A PRIVATE care home next to a graveyard and a neighbouring budget hotel have been given the go-ahead, despite questions about whether they were suitable “bedfellows”.

East Lothian Council’s planning committee today (Tuesday) approved plans by developer Frontier Estates to build the new ventures in North Berwick, despite concerns raised by the town’s GPs, community council and local businesses.

The £13 million project will create more than 100 jobs.

The new 70-bed care home and 65-bedroom hotel, described as a ‘branded budget’ style, will sit side by side on a site just west of the town's Tesco store, off Tantallon Road, which is currently the home of long-established car sales and garage business James Mitchell Cars.
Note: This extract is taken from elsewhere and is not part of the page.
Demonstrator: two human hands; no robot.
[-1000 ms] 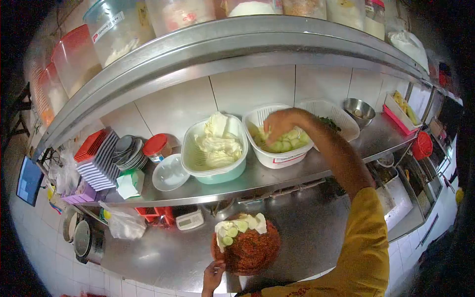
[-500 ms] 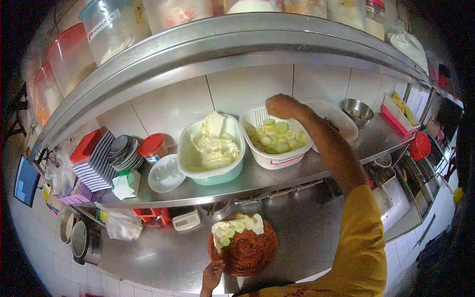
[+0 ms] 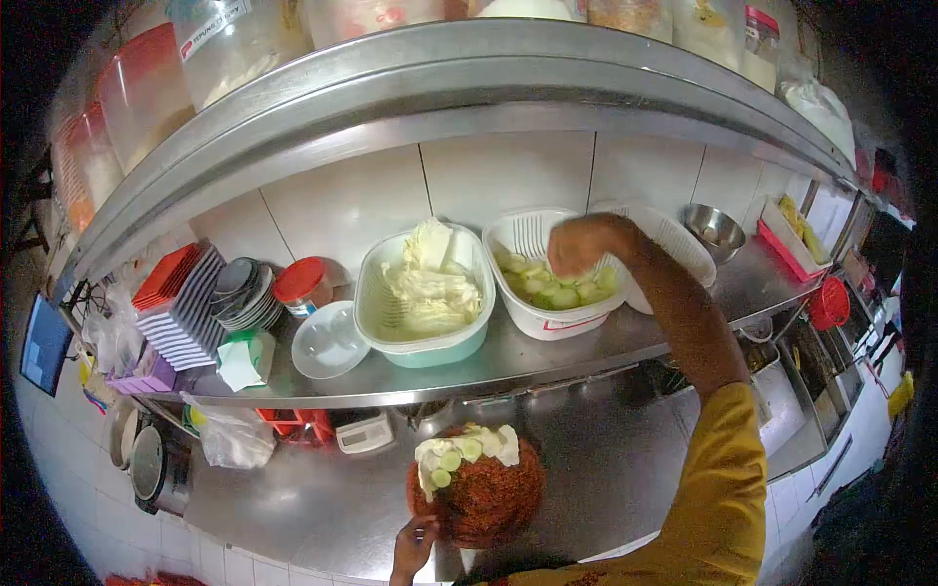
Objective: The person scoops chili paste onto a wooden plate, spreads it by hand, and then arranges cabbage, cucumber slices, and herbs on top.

There will also be 65 parking spaces for the hotel and 25 for the care home.

The developer said that it had identified a need for more care home beds in the town, which has a higher than average older population, and revealed it was in "active discussions" with potential operators but was not revealing any names at this stage.

"We have competitive interest in both stages of the site," the developer said.

Frontier Estates' website says it has completed hotel developments in Watford, Hatfield, Enfield, Birmingham, Slough and Milton Keynes, and operators have included Jurys Inn, Travelodge and Premier Inn.

However, the planning committee was told that East Lothian Health and Social Care Partnership, which provide council care placements, had said it would not be taking any beds in the new home and had lodged objections to the plans.

The partnership is currently carrying out a long-term plan to redevelop care in the ward with a new style of extra-care housing developments.

It said: “The partnership is of the view there is sufficient care home provision in East Lothian to meet the needs of older people.”

One ward councillor told colleagues that every elderly person was equal to six young patients in the time required by the local GP service.

Councillor Jeremy Findlay said that the care home “would be like adding an extra 400 patients to the GP centre”.

He added: “These are not my words but the words of the doctors at the surgery.”

Fellow ward councillor Jane Henderson pointed to the location of the site, which is next to a cemetery, local ‘tip’ and Tesco store.

She added: “People have to co-exist but is putting a hotel and care home on the same site suitable bedfellows?”

Sue Northrop, on behalf of North Berwick Community Council, also questioned the site.

She said: “It is not acceptable to build a care home next to a graveyard, a dump, a delivery site and bus station. This is a place where people come to live and die.”

Local GP Dr Claire Doldon, from North Berwick Group Practice, said the surgery already dedicated a full day a week to visiting the existing two care homes in North Berwick and one nursing home, and the new home would require a further half day of “dedicated doctor time”.

She told the committee: “Five out of six of our consultants in the practice are within five years of retiring.

“This practice may have to hand its list back to the health board if these issues are not resolved.”

Local B&B owner Sean McCashey, who runs Signals Bistro on North Berwick's Quality Street, also made a plea to the committee to reject the plans for the budget hotel.

He said: “North Berwick has over 100 hotel beds and over 180 beds on Airbnb.

“We now rely on a busy summer season to fund the winter months.”

Mr McCashey pointed out that a number of small hotels in the town had closed in recent times, adding: “Nether Abbey and Signals are the last two small hotels standing in North Berwick.”

Despite the pleas from the community, planning committee members voted by seven to three to grant planning permission after they were advised by their officers that none of the concerns raised could be considered “planning considerations”.

Councillor Fiona O’Donnell, who also serves as chairperson of East Lothian Integration Joint Board which oversees the health and social care partnership, voted to approve the plans, saying she did so with a “heavy heart”.

Expressing frustration at the planning policy’s failure to take into account issues such as health services, she said: “In terms of health and social care, this is the wrong decision for East Lothian and North Berwick, but I know I have to respond to this application as a planning committee member.

“I hope when we review planning policy for Scotland someone is thinking about joining up important policies.”

Duncan Ford, development director at Frontier Estates, had previously said that both the hotel and care home were scheduled to open in 2021.

He had also stated that there was an agreement to buy out James Mitchell Cars from its current premises.